# Heavyweight chest rockers mockery! (Marty Friedman)



## Kakaka (Dec 19, 2007)

Check this at 11:32:

Marty Friedman -Guitar Day One (part 1)

If anyone knows how to embed it, please do it.

I feel outraged! 

I'm not catching any chick like this!

It's all right I cracked myself up seeing mighty Marty playing as low-level as school's grunge punks.


----------



## JKO (Dec 21, 2007)

Bah, what does he know? Just look at his hair - ridiculous!


----------



## Apophis (Dec 21, 2007)

yeah, I saw that


----------



## 7 Strings of Hate (Dec 21, 2007)

i love how in instructional videos the guys always start out playing something, like we need confirmation of their kickassness


----------



## Groff (Dec 21, 2007)

7 Strings of Hate said:


> i love how in instructional videos the guys always start out playing something, like we need confirmation of their kickassness



And about 70% of the time the viewer says "FUCK THIS!" and put their guitar down, shuts off the video, and attempts to sell their guitar on eBay per Petrucci's instructions.


----------



## DelfinoPie (Dec 21, 2007)

Hahahaha, go Marty! 

It's ok, he can insult chest-rockers because Petrucci is in the US and he's in Japan.

...although saying that I am imagining a Godzilla-esque scenario with Petrucci destroying most of Tokyo to take his revenge on Mr. Friedman.


----------



## ShawnFjellstad (Dec 21, 2007)




----------



## Desecrated (Dec 21, 2007)

Well thats important info to know, I always thought I was doing something wrong with my guitar playing, Now I finally understand that I'm only doing it to attract girls. Now I need something with gold hardware and a sign that says "10 minutes to closing".


----------



## Wolfv11 (Dec 23, 2007)

Well thank you Mr.Friedman for letting me know on how to get some chicks, hell ill even get some of that carple tunnel syndrome while im at it as well.

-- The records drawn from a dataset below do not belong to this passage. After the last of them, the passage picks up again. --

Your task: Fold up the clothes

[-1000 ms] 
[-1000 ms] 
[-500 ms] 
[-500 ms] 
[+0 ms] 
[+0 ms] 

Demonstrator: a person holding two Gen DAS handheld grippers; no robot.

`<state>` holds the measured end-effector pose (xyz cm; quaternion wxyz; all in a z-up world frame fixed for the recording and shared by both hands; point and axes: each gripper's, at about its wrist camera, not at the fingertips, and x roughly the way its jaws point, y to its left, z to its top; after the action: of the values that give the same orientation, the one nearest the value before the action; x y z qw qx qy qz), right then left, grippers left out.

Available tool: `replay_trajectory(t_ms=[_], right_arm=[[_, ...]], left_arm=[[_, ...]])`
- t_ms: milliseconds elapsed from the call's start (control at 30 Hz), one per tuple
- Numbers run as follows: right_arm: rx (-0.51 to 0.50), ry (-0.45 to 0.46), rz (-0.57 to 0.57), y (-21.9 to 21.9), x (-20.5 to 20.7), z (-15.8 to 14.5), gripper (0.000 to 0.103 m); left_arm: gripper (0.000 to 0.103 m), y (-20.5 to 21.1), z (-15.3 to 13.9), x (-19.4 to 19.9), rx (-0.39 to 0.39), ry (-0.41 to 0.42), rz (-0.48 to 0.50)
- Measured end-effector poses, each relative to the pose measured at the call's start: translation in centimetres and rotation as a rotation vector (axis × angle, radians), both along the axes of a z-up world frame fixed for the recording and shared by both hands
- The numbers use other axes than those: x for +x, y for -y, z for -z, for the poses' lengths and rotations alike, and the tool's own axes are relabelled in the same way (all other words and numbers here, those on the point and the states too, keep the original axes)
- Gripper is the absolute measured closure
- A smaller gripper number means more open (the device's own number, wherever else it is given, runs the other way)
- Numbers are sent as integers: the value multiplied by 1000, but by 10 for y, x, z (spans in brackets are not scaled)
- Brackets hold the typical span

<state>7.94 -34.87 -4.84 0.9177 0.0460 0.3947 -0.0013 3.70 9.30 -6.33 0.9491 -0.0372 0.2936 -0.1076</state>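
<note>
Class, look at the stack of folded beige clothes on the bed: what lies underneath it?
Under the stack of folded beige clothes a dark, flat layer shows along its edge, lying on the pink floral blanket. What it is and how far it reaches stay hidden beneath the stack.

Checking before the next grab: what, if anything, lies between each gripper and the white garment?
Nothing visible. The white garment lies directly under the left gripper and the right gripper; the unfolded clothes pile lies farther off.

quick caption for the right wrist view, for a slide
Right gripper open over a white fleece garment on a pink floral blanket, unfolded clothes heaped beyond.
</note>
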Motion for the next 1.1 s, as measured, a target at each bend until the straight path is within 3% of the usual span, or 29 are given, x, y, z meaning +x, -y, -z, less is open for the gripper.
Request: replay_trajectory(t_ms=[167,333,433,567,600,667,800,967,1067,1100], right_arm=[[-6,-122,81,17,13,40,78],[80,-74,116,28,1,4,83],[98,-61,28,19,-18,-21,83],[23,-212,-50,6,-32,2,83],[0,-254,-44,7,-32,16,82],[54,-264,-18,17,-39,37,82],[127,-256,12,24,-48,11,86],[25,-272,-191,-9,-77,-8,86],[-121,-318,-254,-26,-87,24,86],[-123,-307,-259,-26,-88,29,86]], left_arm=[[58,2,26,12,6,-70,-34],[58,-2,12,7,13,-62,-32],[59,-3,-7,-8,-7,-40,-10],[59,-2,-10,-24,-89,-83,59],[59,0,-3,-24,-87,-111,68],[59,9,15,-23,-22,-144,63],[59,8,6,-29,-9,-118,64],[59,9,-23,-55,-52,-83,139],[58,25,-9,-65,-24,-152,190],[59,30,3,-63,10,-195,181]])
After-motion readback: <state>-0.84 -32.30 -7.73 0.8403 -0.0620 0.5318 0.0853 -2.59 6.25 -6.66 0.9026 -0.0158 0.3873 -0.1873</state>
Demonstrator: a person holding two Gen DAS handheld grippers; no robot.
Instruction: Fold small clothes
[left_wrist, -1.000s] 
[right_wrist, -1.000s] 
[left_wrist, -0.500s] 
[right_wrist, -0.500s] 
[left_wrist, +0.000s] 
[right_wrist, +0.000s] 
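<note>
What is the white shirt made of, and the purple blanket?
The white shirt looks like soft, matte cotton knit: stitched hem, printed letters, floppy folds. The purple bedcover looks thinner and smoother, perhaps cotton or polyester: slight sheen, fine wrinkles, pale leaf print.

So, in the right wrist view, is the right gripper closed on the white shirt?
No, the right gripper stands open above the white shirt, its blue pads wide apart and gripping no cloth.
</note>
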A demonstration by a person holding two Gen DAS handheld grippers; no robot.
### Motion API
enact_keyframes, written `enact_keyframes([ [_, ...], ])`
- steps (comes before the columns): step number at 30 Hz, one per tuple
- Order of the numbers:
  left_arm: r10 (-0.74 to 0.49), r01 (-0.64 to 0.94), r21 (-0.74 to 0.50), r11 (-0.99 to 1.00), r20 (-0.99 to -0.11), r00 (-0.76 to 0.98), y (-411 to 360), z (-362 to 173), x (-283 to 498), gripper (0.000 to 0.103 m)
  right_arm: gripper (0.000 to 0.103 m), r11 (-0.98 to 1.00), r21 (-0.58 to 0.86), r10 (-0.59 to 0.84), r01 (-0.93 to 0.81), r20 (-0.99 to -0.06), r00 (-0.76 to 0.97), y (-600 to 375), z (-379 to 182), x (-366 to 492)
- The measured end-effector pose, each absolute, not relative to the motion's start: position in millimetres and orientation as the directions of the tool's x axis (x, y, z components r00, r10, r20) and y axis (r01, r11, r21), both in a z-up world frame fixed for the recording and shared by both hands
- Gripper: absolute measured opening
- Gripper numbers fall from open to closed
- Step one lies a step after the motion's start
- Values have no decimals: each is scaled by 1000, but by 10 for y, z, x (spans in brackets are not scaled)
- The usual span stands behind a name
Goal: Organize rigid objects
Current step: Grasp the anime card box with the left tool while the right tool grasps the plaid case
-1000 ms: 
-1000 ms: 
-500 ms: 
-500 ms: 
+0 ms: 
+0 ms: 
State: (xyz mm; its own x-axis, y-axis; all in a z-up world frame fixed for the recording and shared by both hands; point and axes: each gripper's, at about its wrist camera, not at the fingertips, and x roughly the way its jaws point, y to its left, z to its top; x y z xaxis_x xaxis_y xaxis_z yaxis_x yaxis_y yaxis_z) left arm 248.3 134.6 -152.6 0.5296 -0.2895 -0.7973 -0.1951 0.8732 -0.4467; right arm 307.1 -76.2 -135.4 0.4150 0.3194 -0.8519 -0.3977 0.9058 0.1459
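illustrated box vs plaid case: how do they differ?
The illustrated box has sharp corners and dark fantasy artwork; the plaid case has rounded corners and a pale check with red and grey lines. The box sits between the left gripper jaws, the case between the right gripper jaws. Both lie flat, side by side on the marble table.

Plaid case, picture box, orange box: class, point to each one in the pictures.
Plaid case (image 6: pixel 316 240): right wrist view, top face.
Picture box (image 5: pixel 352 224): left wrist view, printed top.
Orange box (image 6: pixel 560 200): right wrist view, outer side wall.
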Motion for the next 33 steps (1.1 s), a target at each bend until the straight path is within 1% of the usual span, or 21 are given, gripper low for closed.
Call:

This has to be the dumbest thing I've ever heard, set your guitar low. How bout this "set your guitar where it feels comfortable" 

Friedman sucks, some one tell that Jpop wannabee to get a damn haircut.


----------



## Despised_0515 (Dec 23, 2007)

Wolfv11 said:


> Well thank you Mr.Friedman for letting me know on how to get some chicks, hell ill even get some of that carple tunnel syndrome while im at it as well.
> 
> This has to be the dumbest thing I've ever heard, set your guitar low. How bout this "set your guitar where it feels comfortable"
> 
> Friedman sucks, some one tell that Jpop wannabee to get a damn haircut.



 @ the first part

yeah my friends over where I used to live are all brainwashed into thinking "I look cooler if I hang my guitar lower" and they were all "wtf?" when they saw how high I had my Ibby hanging.
[bottom of the body at about an inch below my belt, not that high]
but they all play ridiculously low and just think to themselves "oh I just have to get used to this"


----------



## thedonutman (Dec 23, 2007)

I always found Marty's picking technique really weird, its like he curved up from the bottom of the guitar.....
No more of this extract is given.